[Exercise aim]:
Across the records that follow, give the number of lines containing the word "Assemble" and nothing else.

[Records shown]:
******
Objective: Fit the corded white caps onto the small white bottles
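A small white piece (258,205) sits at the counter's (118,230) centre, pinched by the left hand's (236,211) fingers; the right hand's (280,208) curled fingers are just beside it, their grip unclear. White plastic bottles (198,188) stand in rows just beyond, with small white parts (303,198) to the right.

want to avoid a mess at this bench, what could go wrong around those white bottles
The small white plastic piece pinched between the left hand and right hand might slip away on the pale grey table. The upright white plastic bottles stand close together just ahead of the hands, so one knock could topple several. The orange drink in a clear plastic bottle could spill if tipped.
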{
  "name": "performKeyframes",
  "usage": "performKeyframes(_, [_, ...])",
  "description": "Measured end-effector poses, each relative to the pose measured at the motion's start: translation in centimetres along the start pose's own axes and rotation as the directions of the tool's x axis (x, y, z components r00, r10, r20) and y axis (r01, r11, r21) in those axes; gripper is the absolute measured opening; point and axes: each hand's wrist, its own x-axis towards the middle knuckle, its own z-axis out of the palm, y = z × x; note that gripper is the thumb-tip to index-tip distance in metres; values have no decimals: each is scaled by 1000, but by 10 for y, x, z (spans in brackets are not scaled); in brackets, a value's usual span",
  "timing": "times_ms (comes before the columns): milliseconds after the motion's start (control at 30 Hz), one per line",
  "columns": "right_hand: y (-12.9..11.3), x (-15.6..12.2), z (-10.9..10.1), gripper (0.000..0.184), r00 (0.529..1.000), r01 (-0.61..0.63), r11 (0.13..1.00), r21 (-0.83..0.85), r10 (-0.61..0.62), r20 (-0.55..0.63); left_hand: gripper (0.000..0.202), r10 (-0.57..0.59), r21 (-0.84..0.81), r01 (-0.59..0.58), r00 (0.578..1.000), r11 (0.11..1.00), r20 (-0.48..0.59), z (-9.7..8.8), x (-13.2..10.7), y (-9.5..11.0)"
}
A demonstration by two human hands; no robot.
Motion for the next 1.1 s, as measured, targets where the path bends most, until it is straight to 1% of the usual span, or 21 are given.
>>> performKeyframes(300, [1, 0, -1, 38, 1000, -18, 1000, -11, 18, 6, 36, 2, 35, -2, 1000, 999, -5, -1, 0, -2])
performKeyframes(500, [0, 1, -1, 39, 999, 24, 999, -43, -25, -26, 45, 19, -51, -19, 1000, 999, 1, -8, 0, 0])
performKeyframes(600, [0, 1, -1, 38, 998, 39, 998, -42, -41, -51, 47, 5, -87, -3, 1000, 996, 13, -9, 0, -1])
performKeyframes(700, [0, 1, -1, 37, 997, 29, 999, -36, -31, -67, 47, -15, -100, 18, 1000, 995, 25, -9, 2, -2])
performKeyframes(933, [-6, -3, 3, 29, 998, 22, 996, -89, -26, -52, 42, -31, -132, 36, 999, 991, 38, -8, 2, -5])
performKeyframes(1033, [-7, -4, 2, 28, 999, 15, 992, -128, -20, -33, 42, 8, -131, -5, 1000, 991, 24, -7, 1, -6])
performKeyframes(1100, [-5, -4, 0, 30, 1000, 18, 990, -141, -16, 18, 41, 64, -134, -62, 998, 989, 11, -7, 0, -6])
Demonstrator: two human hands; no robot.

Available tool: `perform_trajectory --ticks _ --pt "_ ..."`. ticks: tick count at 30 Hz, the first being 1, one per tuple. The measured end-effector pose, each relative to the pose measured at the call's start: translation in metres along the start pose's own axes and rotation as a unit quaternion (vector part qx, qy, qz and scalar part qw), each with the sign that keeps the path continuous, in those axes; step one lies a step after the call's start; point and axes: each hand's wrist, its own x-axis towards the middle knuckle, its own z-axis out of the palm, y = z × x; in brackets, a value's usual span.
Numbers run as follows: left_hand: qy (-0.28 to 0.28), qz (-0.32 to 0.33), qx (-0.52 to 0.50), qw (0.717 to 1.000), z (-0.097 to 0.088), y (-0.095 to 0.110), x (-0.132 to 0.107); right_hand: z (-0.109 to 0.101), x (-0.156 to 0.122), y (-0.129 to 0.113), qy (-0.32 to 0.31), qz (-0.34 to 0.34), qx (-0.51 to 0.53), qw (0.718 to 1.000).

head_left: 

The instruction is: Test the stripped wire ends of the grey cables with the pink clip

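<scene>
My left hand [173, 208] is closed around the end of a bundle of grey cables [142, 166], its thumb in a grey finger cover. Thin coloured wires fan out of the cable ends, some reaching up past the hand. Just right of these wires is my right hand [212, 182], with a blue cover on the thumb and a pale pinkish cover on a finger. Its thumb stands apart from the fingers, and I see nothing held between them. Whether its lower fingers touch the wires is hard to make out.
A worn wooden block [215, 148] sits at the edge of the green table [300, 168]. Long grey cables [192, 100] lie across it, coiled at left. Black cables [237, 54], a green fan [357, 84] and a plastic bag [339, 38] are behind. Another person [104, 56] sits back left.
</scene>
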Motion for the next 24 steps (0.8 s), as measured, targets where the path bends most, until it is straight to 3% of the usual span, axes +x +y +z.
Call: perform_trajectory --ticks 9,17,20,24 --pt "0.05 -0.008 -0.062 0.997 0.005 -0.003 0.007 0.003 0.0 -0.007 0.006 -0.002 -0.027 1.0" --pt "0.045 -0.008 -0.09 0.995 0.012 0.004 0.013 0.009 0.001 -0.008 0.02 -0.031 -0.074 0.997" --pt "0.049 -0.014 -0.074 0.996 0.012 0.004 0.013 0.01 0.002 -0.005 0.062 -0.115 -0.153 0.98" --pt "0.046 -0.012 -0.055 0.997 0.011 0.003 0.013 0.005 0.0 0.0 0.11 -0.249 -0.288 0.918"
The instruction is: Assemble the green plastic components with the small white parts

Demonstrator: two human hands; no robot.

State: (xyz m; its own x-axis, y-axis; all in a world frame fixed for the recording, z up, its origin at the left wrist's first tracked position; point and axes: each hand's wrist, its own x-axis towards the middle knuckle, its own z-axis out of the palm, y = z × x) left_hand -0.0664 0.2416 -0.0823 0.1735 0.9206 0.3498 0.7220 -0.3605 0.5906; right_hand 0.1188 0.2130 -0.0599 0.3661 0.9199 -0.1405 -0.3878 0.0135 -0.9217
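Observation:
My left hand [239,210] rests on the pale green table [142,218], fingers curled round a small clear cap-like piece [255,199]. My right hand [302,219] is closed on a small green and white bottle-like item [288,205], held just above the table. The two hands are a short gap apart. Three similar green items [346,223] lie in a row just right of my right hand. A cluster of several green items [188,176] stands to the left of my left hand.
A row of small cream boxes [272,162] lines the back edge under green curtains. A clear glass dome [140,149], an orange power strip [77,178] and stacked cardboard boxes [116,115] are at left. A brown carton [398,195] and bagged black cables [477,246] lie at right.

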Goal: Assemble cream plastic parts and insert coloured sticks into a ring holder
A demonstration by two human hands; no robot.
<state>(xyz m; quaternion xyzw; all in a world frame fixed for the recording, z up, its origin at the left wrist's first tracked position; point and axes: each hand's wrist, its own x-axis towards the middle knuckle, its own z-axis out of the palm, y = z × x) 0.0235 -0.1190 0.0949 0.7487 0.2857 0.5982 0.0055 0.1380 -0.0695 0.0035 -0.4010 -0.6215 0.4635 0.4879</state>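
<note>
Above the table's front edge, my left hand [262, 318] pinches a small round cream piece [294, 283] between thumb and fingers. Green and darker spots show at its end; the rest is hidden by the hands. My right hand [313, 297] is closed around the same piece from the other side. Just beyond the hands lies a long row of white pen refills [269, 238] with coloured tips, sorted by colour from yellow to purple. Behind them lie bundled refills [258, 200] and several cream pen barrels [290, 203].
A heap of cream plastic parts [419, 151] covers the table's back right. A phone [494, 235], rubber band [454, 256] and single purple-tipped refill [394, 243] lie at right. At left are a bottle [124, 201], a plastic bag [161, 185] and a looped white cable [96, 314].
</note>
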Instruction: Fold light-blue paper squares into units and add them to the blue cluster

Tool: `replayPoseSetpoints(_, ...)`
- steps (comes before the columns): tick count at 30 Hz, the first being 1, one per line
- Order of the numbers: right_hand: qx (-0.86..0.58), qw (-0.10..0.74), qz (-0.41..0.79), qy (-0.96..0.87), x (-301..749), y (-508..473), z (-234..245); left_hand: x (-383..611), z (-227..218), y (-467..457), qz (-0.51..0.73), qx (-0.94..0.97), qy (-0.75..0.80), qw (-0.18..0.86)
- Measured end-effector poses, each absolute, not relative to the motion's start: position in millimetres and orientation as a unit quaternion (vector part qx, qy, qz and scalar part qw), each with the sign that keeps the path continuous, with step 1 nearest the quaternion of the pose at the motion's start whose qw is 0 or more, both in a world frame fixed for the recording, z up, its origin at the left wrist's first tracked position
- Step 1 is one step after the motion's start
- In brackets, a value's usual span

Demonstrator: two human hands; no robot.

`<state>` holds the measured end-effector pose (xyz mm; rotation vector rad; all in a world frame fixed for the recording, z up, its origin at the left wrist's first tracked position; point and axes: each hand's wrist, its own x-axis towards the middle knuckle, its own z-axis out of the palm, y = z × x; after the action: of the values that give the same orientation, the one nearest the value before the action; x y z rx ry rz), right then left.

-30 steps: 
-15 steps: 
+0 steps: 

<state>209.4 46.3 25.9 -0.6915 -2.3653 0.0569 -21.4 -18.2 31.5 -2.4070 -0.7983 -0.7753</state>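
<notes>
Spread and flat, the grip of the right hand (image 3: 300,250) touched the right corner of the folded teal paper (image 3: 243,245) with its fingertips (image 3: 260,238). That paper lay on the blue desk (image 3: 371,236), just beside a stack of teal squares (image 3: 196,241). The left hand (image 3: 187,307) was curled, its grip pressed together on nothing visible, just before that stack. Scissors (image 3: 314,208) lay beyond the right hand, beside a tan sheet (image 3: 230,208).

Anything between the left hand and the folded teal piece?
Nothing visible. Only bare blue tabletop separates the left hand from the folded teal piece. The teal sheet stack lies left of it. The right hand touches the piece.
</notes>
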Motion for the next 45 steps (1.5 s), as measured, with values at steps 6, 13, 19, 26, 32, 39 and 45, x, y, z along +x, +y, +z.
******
[Answer below]:
2